TASK ITEM:
Find the string "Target" in the data, then copy every line where it is found.

DATASET:
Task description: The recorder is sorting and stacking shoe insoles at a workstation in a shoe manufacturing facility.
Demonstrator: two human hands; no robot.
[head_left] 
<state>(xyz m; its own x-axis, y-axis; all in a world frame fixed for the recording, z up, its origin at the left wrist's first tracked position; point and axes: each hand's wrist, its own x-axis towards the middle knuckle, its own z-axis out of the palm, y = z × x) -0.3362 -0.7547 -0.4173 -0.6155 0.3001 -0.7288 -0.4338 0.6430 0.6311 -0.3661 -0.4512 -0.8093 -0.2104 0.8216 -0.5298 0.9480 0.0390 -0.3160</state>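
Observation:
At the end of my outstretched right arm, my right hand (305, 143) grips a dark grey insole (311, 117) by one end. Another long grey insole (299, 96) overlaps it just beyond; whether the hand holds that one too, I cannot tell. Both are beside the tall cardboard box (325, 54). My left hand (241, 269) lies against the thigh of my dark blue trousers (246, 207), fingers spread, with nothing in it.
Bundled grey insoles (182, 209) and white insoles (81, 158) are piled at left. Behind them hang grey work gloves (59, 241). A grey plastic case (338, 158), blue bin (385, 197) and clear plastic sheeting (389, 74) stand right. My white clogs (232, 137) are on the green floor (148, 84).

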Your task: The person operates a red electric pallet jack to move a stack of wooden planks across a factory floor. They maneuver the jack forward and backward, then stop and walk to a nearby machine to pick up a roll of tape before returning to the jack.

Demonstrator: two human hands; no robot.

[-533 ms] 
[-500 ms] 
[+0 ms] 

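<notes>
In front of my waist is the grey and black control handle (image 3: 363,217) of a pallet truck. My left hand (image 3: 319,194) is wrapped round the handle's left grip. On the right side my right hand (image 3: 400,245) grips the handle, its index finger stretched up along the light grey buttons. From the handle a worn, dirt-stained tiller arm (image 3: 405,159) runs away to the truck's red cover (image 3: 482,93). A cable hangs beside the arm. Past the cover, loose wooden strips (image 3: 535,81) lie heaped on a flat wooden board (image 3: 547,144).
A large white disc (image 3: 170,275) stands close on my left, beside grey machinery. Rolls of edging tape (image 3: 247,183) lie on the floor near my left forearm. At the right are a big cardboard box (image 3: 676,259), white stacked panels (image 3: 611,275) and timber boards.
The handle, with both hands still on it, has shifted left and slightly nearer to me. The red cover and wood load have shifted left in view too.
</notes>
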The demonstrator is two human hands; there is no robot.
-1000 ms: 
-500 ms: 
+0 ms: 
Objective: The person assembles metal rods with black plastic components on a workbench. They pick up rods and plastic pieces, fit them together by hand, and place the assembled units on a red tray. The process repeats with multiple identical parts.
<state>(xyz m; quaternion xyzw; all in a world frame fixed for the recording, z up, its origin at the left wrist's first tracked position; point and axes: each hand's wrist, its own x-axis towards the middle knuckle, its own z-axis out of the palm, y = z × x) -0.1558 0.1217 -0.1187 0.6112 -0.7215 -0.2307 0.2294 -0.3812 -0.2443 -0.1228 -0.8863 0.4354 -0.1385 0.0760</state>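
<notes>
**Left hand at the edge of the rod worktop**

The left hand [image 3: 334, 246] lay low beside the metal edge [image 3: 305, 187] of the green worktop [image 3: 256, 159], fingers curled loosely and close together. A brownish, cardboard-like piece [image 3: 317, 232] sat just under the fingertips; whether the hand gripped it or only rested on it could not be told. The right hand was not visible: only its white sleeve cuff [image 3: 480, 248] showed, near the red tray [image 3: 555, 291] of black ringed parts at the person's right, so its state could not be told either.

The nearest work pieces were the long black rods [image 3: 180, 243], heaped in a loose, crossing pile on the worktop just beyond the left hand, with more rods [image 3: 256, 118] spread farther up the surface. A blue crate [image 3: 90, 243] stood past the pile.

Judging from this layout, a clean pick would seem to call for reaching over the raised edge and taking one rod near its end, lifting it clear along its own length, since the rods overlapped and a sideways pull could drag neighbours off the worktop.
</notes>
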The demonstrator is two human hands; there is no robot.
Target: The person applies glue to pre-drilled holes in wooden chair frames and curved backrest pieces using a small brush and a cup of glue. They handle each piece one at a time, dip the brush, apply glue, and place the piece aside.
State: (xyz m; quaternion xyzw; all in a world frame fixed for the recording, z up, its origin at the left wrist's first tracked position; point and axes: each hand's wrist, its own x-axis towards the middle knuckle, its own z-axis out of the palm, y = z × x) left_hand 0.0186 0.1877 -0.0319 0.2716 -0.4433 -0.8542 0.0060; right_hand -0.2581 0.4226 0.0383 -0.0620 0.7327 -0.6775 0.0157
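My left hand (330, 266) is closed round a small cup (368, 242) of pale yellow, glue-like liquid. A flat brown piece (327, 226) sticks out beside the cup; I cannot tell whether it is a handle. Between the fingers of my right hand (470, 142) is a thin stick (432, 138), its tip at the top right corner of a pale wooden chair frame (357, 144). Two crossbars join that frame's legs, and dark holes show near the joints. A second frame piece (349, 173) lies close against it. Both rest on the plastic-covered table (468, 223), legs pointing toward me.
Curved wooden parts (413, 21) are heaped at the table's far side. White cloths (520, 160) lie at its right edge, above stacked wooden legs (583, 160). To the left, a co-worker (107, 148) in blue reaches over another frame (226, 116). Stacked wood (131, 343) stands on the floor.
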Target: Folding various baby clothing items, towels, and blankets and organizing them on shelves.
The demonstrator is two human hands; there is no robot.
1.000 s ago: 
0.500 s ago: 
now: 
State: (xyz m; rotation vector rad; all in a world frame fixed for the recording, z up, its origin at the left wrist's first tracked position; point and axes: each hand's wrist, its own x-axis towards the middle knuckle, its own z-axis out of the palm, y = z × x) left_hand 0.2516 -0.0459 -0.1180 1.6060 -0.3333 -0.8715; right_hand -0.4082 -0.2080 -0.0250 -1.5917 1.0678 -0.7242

RESPONSE TO THIS TASK:
Target: The person applies glue to pre-drilled holes in wooden chair frames and curved backrest pieces using a small brush and a cup of glue. They handle each piece one at a time, dip the brush, apply glue, and place the piece aside.
Target: Folding various baby clothing items, towels, and blankets and organizing them on shelves.

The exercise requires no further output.